We met in graduate school and had been friends ever since. We talked almost everyday for fifteen years.  She’d even call me during her chemo treatments so I could make her laugh. That was my job– to make her laugh. Since I’m a clown that was easy enough, although some days were harder than others and I just wanted to cry. But I didn’t.

I put on my funny pants, and we laughed, talked politics, prayed and gushed over Gerard Butler. She seemed to be doing better until June, then it all went to hell from there. By October, she was in hospice and the reality that we would never take that trip to Italy for our forty-fifth birthday began to sink in. But I managed to make her laugh until the end.

We spent her last weekend together. It was a blessing that I got the opportunity to be there for her and her family as she transitioned. I gave her mother the break she needed to take a nap, to tend to her granddaughter and to be alone to cry in private. I cooked for my friend and bathed her. And when she felt embarrassed and exposed, I flashed her and her mom my boobs which made everyone laugh during a very painful time. And then I apologized for making one of her last memories be of my boobs–which had seen better days before childbirth and the cruelty of gravity.

I was there for her last good day and she knew that I loved her dearly when she passed away.

The past couple of months have been hard because my phone doesn’t ring as much as it used to. And whenever something happends in my life the first thing I want to do is call her, but I can’t.
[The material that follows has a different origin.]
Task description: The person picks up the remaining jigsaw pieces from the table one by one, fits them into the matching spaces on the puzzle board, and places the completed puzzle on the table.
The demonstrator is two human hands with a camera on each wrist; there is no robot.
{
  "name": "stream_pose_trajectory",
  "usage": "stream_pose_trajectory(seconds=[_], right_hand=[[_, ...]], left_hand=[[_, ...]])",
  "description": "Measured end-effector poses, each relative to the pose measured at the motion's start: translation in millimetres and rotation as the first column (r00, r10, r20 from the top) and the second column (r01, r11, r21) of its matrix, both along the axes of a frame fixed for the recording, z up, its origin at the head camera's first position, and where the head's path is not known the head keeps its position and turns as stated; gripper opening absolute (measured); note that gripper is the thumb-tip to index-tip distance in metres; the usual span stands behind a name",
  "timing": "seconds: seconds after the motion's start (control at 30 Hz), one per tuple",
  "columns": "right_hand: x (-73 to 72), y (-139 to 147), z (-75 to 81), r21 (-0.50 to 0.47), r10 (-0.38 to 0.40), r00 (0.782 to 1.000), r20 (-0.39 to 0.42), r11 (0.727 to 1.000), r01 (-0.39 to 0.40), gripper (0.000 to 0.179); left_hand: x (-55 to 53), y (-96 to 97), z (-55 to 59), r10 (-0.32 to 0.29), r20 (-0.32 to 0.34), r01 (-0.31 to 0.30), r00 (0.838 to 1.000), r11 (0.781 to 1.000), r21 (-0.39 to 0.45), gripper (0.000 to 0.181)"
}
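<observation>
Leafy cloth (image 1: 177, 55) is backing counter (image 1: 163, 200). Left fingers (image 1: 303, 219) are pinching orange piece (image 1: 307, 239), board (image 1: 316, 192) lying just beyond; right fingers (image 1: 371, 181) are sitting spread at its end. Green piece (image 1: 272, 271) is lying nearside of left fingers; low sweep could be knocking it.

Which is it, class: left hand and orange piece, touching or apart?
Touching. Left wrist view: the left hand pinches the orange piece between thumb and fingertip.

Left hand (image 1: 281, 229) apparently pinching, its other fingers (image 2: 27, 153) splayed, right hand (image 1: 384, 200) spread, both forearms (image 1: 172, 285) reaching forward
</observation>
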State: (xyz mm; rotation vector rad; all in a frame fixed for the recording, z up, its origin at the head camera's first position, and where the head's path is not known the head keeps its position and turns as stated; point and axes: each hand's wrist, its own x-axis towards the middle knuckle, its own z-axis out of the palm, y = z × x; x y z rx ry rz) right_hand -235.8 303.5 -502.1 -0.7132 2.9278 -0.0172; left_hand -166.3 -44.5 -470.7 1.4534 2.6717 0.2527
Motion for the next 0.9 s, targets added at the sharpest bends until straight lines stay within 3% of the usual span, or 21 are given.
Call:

God never gives us more than we can handle, and that’s why He’s blessed my life with the perfect companion–a baby girl who thinks I’m the funnest person she knows, and who occupies my day so I’m not so sad.

I look forward to 2014 and I pray that it brings you all as much joy and excitement that I feel it’s going to bring me.

Grape and Rosemary Focaccia, adapted from Better Homes and Gardens
Serves 12 

1 pound pizza dough, store-bought or homemade
2 tablespoons extra-virgin olive oil
3/4 teaspoon kosher salt
1/2 teaspoon dried basil, crushed
2 cups seedless red grapes, halved
1 tablespoon chopped fresh rosemary
2 tablespoons Parmesan cheese

Let pizza dough stand at room temperature for 15 minutes. Roll the dough to a 12×18 inch rectangle on a lightly floured surface.


Transfer the dough to a lightly oiled baking sheet. Press the dough to fit, ten prick it with a fork. Cover with plastic wrap and a clean kitchen towel. Let rise in a warm place for 30 minutes.


Preheat the oven to 450 degrees F.

Brush the doug with 1 tablespoon olive oil. Sprinkle with salt and basil. Arrange the grapes on the dough, cut side down. Sprinkle on the rosemary and Parmesan.


Bake until puff and lightly browned, 20 to 22 minutes. Drizzle with remaining 1 tablespoon olive oil.



Cut the focaccia into strips with a large knife or pizza cutter.



2 thoughts on “Grape and Rosemary Focaccia

  1. Andria, you were a great friend and only you would think to flash your boobs…lol. I’m so sorry for your loss but God blessed your sister and you with a wonderful little girl. Your friend is at peace and will always remember the joy you brought to her and to you as well.

    1. Thanks, Angelia.

      We had a great time together as friends and we truly loved each other. I’m blessed to have a bossy little baby to help me feel better–when she’s not yelling at me.